|Home | About | Journals | Submit | Contact Us | Français|
Recent popularity of intramedullary nails over sliding hip screws for treatment of intertrochanteric fractures is concerning given the absence of evidence for clinical superiority for nailing yet the presence of reimbursement differences.
We describe the change in outcomes of both procedures across a 15-year span and address the role of reimbursements in the setting of shifting patterns in use.
A 5% sample of Medicare enrollees from 1993 to 2007 was used. Cohorts were generated along diagnostic and procedure codes. Trends in device use by hospital type, surgical times, and rate of revision surgeries were compared. Historic reimbursements were examined.
Since 2005, intramedullary nail fixation has become the more common treatment in government, nonprofit, and for-profit hospitals. Before 1999, intramedullary nailing required 36 minutes longer to perform than plate-and-screw fixation on average, and had higher revision surgery rates (hazard ratio, 2.48; CI, 1.37–4.48) and 1-year mortality (hazard ratio, 1.42; CI, 1.01–1.99). These differences were not significant since 2000. Reimbursement differences have been consistently in favor of intramedullary nails.
Intramedullary nailing of intertrochanteric fractures has become as safe and efficient as the sliding hip screws, but has been more popular since 2006. Reimbursements were favorable for intramedullary nails in times of low and high use.

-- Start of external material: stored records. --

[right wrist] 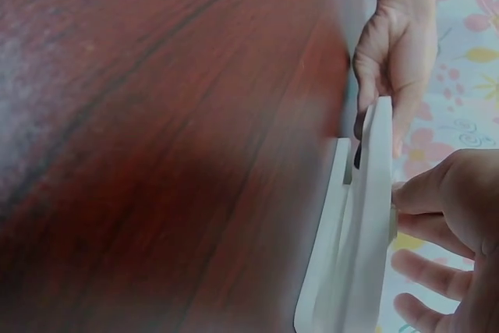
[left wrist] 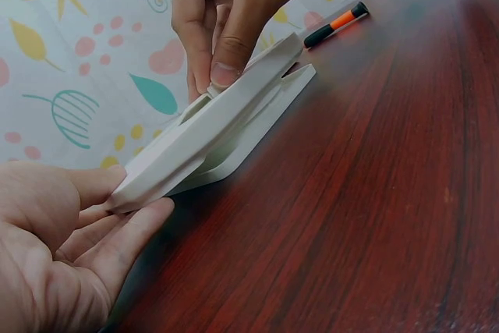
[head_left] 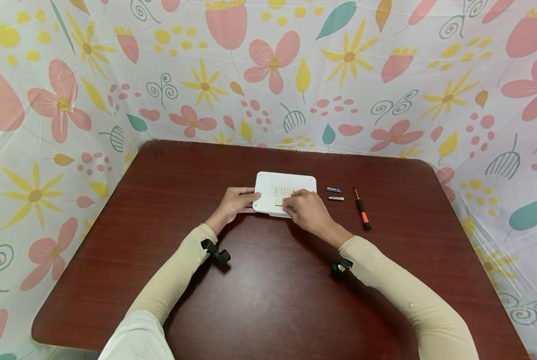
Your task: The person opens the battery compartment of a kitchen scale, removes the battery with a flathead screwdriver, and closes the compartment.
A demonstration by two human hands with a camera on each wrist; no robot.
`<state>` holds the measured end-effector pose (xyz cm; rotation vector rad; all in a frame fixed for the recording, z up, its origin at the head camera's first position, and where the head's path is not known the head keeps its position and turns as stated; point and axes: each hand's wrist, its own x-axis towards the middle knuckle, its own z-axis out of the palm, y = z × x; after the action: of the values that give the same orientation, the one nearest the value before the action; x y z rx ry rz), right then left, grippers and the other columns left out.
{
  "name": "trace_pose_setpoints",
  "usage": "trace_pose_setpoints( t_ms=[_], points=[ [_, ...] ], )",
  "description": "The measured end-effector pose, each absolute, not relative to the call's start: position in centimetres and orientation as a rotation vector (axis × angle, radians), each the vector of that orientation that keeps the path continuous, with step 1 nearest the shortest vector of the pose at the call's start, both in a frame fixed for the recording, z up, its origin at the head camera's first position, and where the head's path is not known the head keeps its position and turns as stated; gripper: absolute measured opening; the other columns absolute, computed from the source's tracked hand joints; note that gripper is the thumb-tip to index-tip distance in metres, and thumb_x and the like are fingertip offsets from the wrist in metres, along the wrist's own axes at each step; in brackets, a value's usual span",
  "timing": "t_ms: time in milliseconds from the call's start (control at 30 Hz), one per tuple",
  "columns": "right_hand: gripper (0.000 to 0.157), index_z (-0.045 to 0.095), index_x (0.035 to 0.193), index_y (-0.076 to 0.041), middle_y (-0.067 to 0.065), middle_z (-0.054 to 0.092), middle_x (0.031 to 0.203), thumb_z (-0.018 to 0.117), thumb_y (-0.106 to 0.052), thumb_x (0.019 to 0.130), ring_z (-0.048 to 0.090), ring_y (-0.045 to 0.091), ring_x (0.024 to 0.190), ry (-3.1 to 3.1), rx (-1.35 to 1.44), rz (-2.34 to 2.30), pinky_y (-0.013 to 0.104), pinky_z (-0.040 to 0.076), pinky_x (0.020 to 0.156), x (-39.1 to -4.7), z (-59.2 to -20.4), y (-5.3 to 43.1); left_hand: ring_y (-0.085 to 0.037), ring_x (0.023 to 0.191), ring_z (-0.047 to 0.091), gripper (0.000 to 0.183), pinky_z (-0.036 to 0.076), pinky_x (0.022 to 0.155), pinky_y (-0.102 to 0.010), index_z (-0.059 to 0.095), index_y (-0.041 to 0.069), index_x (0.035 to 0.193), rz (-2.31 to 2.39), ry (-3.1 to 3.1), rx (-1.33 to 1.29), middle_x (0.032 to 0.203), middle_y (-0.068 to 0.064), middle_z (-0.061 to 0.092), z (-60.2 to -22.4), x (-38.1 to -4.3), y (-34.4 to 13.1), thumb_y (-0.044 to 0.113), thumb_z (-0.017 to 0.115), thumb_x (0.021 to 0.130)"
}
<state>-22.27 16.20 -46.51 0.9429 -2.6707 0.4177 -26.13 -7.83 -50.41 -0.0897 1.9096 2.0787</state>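
Note:
A flat white rectangular device [head_left: 266,181] with rounded corners and a printed label lies near the table's middle, its labelled face up. My left hand [head_left: 233,204] grips its left edge, thumb above and fingers below. My right hand [head_left: 310,210] pinches a small pale cover [head_left: 279,202] against that face; how far it sits in its slot is hidden by the fingers. In the left wrist view, a second thin white part [left wrist: 242,150] shows beneath the device's body [left wrist: 222,118], with a gap between them.
Two small batteries, one upper [head_left: 334,189] and one lower [head_left: 336,198], lie right of the device. Beyond them is a screwdriver [head_left: 362,212] with a black and orange handle. The brown table [head_left: 196,165] meets a flower-patterned curtain [head_left: 232,90] behind.

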Motion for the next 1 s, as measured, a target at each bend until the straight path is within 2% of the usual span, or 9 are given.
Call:
trace_pose_setpoints(
  t_ms=[500,733,1000],
  points=[
    [0.005,0.083,0.087,-0.013,0.002,0.079,0.09,0.079,-0.009,0.086,0.072,0.032,0.099,-2.602,0.962,0.375,0.049,0.062,0.082,-22.28,-46.62,16.06,-0.016,0.072,0.073,0.039,0.065,0.069,-0.033,0.064,-0.01,0.129,2.101,1.903,-0.086,0.106,-0.023,0.073,-50.5,-26.21,-7.82,0.005,0.073,0.094],
    [0.018,0.07,0.073,-0.016,-0.002,0.076,0.078,0.075,-0.006,0.087,0.072,0.027,0.1,-2.519,1.002,0.278,0.05,0.059,0.077,-22.02,-46.97,16.0,-0.017,0.073,0.074,0.041,0.065,0.071,-0.034,0.064,-0.009,0.131,2.082,1.913,-0.096,0.113,-0.026,0.071,-50.52,-26.23,-7.89,0.006,0.074,0.094],
    [0.021,0.066,0.072,-0.016,-0.001,0.075,0.077,0.074,-0.009,0.09,0.071,0.026,0.103,-2.511,0.993,0.244,0.048,0.057,0.081,-21.63,-46.97,16.03,-0.018,0.073,0.074,0.04,0.065,0.071,-0.034,0.064,-0.009,0.13,2.085,1.907,-0.091,0.11,-0.025,0.072,-50.47,-26.17,-7.84,0.006,0.074,0.094]
  ],
)
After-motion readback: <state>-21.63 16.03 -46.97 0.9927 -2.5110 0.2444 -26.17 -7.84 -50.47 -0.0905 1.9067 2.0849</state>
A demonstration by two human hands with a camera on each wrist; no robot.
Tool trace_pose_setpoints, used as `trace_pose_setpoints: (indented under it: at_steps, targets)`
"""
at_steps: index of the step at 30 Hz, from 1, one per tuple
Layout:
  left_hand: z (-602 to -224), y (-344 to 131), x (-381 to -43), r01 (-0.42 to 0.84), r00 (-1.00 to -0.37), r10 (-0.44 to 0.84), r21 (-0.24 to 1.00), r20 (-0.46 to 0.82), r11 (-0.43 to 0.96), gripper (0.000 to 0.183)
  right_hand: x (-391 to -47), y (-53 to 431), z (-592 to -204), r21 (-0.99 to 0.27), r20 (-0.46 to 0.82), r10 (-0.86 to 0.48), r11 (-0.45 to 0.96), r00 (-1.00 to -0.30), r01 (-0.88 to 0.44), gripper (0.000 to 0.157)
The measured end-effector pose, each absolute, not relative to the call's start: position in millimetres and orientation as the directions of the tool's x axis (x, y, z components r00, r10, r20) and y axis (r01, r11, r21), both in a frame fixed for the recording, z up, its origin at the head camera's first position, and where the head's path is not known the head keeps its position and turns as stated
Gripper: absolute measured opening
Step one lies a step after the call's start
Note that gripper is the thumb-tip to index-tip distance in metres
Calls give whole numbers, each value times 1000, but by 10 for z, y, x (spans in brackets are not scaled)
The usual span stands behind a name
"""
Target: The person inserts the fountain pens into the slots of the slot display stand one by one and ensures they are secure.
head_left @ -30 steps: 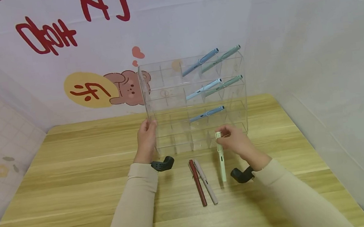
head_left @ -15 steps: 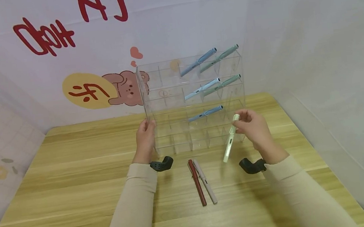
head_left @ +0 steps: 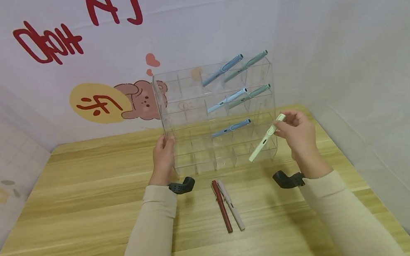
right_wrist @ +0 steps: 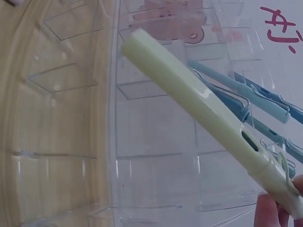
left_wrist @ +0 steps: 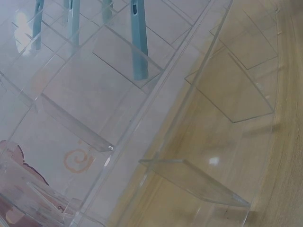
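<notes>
A clear acrylic pen rack (head_left: 202, 161) with tiered compartments stands on the table. My left hand (head_left: 163, 157) grips its left side edge near the bottom. My right hand (head_left: 299, 134) pinches a pale green pen (head_left: 266, 139) by its cap, thumb against fingers. The pen slants, barrel end down and to the left, overlapping the rack's lower right part in the head view. In the right wrist view the pen (right_wrist: 203, 106) crosses in front of the clear shelves, and fingertips (right_wrist: 267, 210) show at its clip end. The left hand is out of its wrist view.
Blue pens (head_left: 223, 69) and green pens (head_left: 246, 66) lean in the rack's upper tiers, with another blue pen (head_left: 231, 128) lower down. A dark red pen (head_left: 222, 207) and a greyish pen (head_left: 232, 204) lie side by side on the wooden table (head_left: 87, 223). Behind hangs a printed cloth (head_left: 311, 29).
My right hand has carried the pale green pen up and to the right, turning it from upright to slanted. My left hand keeps its grip on the rack.
</notes>
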State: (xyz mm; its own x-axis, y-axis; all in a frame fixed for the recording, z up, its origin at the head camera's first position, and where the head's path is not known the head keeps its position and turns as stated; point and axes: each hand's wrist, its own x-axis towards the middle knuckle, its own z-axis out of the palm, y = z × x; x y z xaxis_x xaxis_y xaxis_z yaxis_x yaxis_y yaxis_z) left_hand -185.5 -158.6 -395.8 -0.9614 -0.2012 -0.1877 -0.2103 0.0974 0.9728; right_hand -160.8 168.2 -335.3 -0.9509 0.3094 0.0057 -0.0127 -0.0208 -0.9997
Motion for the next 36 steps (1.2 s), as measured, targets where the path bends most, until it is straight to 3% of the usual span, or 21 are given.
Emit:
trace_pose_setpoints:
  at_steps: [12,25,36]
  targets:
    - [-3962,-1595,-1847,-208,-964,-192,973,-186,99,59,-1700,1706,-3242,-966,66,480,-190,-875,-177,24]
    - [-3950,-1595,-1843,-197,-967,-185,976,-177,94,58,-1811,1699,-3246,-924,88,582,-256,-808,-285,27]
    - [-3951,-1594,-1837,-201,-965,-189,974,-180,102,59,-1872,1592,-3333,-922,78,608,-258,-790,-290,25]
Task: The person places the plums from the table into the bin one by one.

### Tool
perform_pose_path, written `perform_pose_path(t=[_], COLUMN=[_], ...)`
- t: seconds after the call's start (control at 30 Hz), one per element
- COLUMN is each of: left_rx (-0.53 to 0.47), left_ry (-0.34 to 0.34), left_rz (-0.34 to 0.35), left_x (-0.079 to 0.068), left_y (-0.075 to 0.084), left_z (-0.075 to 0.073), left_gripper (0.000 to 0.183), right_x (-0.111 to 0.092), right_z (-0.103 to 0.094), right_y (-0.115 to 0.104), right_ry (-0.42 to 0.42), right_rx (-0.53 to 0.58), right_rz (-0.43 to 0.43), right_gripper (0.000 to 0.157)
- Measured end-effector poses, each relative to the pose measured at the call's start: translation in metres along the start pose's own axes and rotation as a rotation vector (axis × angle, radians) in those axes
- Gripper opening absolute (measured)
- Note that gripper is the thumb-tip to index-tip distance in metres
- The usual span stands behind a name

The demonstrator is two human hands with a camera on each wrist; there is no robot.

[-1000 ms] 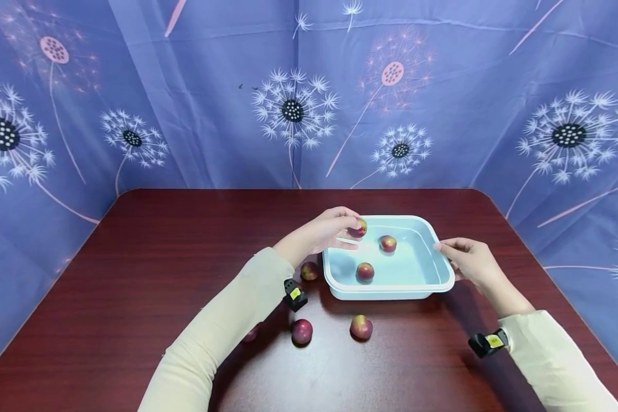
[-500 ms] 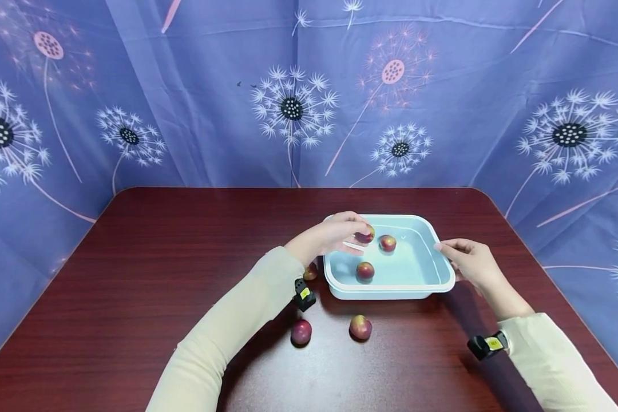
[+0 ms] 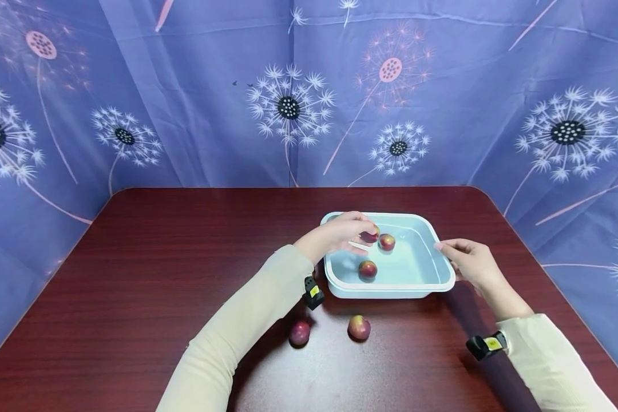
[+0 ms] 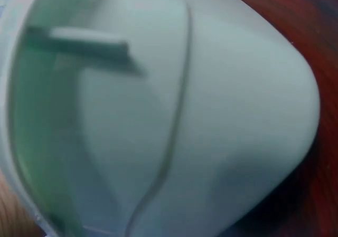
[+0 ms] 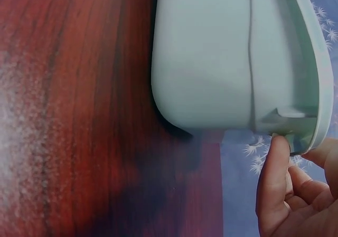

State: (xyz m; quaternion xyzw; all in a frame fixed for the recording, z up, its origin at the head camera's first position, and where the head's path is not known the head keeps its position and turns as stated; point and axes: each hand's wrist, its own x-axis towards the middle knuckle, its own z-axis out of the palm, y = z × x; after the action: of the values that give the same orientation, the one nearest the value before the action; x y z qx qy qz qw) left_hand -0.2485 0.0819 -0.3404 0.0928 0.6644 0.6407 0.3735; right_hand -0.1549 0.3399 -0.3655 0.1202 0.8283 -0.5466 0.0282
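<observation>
In the head view my left hand (image 3: 344,233) reaches over the left rim of a pale blue plastic basin (image 3: 417,257). Between its thumb and fingers is a red-and-yellow plum (image 3: 372,234), partly covered by them, low inside the basin. Right beside it lies another plum (image 3: 387,242), and a third plum (image 3: 368,269) sits nearer the front wall. At the basin's right end my right hand (image 3: 471,262) pinches the rim; in the right wrist view its fingers (image 5: 273,181) reach under the edge. The left wrist view is filled by the basin's outer wall (image 4: 237,100), with the held plum hidden.
On the dark red wooden table (image 3: 185,246), in front of the basin, lie a dark red plum (image 3: 300,333) and a yellow-red plum (image 3: 359,328). A blue curtain (image 3: 211,114) with dandelion prints hangs behind the table and along both sides.
My left hand has moved right and slightly down into the basin with its plum. The front plum inside has shifted slightly right. My left arm now hides plums on the table. My right hand stays put.
</observation>
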Motion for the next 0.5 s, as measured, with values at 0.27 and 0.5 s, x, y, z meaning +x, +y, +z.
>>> perform_pose_path(t=[0.27, 0.5], left_rx=[0.025, 0.039], left_ry=[0.045, 0.05], left_rz=[-0.004, -0.006], left_x=[0.006, 0.01], left_y=[-0.009, -0.014], left_z=[-0.005, -0.005], left_gripper=[0.019, 0.009], right_x=[0.003, 0.009], right_z=[0.002, 0.002], right_y=[0.001, 0.007], right_ry=[0.009, 0.028], right_rx=[-0.015, 0.019], right_rz=[-0.015, 0.018], right_gripper=[0.019, 0.013])
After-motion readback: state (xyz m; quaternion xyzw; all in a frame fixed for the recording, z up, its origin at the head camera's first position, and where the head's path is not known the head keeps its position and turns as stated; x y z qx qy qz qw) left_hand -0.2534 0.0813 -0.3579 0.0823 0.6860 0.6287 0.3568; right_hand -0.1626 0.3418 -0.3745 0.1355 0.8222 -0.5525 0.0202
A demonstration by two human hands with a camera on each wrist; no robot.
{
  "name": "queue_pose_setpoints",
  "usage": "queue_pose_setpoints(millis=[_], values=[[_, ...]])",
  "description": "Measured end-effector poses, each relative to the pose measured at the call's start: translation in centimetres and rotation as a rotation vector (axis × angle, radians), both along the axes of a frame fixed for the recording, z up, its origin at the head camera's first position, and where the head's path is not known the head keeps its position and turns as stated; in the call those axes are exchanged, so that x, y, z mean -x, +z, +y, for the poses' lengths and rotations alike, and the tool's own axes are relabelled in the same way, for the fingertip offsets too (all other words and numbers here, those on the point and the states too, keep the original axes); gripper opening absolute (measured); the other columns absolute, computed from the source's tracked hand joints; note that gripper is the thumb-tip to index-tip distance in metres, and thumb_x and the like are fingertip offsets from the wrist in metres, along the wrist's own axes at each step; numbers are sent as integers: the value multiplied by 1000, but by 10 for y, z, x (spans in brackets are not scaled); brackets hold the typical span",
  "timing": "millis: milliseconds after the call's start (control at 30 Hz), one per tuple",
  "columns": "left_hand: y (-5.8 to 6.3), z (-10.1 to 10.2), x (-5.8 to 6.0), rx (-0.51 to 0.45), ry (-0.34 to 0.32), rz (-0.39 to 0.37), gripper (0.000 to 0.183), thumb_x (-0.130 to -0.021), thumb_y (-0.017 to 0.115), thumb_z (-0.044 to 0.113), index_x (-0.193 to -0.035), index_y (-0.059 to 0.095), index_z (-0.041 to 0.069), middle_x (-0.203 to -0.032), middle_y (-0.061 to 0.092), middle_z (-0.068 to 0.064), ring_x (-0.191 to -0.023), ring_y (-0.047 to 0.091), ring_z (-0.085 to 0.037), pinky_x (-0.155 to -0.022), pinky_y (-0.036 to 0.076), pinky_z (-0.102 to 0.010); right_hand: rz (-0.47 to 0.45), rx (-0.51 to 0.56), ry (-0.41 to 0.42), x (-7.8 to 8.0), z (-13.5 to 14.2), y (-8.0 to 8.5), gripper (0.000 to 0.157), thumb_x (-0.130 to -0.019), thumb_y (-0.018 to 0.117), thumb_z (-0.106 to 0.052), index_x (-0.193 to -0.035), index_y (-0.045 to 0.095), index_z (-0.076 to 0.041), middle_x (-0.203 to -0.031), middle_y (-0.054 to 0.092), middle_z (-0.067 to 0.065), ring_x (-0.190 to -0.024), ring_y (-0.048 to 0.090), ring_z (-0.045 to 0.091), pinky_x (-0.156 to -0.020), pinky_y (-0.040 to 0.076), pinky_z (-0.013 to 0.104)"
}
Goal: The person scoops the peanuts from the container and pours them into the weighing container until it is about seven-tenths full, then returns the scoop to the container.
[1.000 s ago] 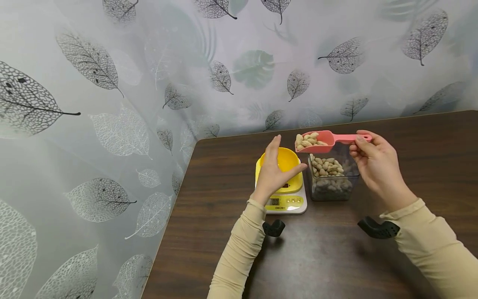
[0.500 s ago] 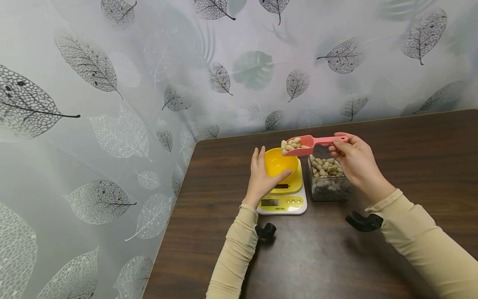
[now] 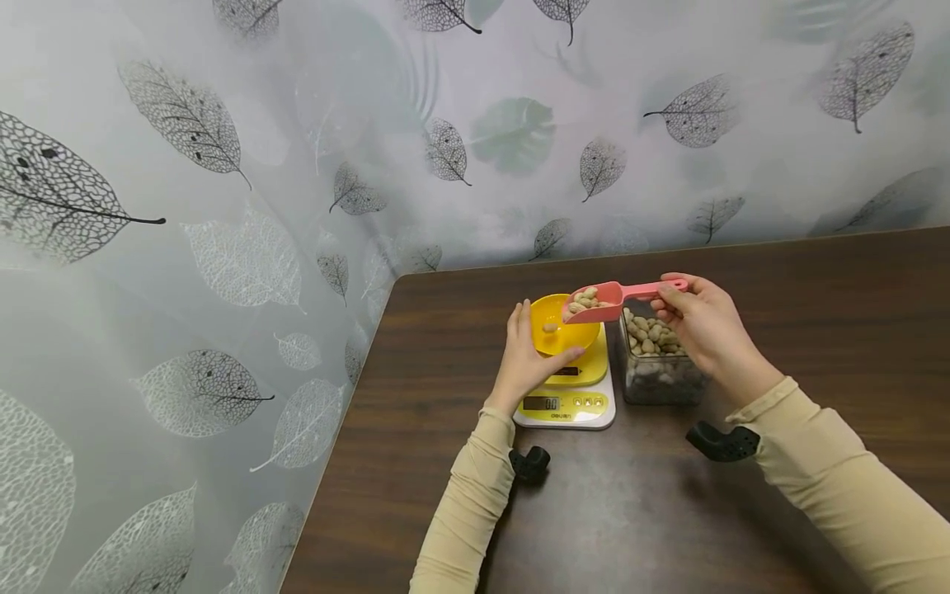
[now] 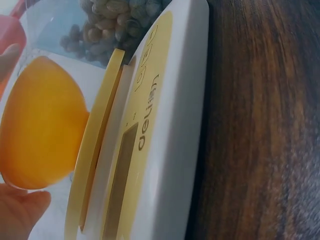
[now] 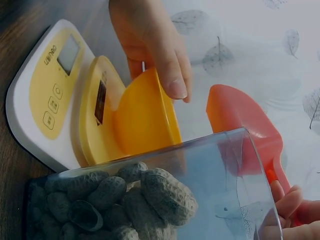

These results argue against the reimbursement difference as the sole driving force for use of intramedullary nails.
Level III, therapeutic study. See Guidelines for Authors for a complete description of levels of evidence.
For the past two decades, intramedullary nails (or cephalomedullary nails) have been available as an alternative to plate-and-screw type fixation for intertrochanteric hip fractures. The results of randomized controlled studies have been contradictory with one study showing that intramedullary nails are equivalent to plate-and-screw devices  and another reporting a possible higher complication rate with intramedullary nails . One study documented a dramatic change in patterns in training  and practice, and from 2000 to 2002, the rate of nail use for treatment of intertrochanteric fractures has doubled .
The etiology of this rapid shift in practice is not known but is concerning given the conflicting evidence in the current literature. The most recent Cochrane review concluded that sliding hip screws were associated with decreased rates of secondary fracture and reoperation , and in the absence of clear evidence of clinical superiority for intramedullary nails, some authors have speculated that the reimbursement difference between the two procedures is the likely cause of the shift [2, 8]. However, a separate meta-analysis compared the results of studies regarding one popular nail design before and after 2000 and found that although studies based on early designs led to higher risks of complications, they were resolved when considering only more recent studies . Previous studies showed that government-owned hospitals tend to be less apt to perform costly surgical procedures for the hospital and tend to offer services to patients with lesser regard to revenue , whereas for-profit hospitals are more likely to use newer technologies as a form of competition . One might hypothesize that for-profit-hospitals, for the reasons mentioned above, might use nailing technologies at a different rate from other hospitals.
Although observed for one line of devices, it remains to be shown if intramedullary nail outcomes have improved as a class. In this study, we took an epidemiologic approach to study this shift in practice using a 5% Medicare sample from 1993 to 2007. We hypothesized that outcomes and efficiency of nailing improved at approximately the time of its increased use, and higher reimbursement for nailing would expedite its use at a different pace across hospitals with different cost structures.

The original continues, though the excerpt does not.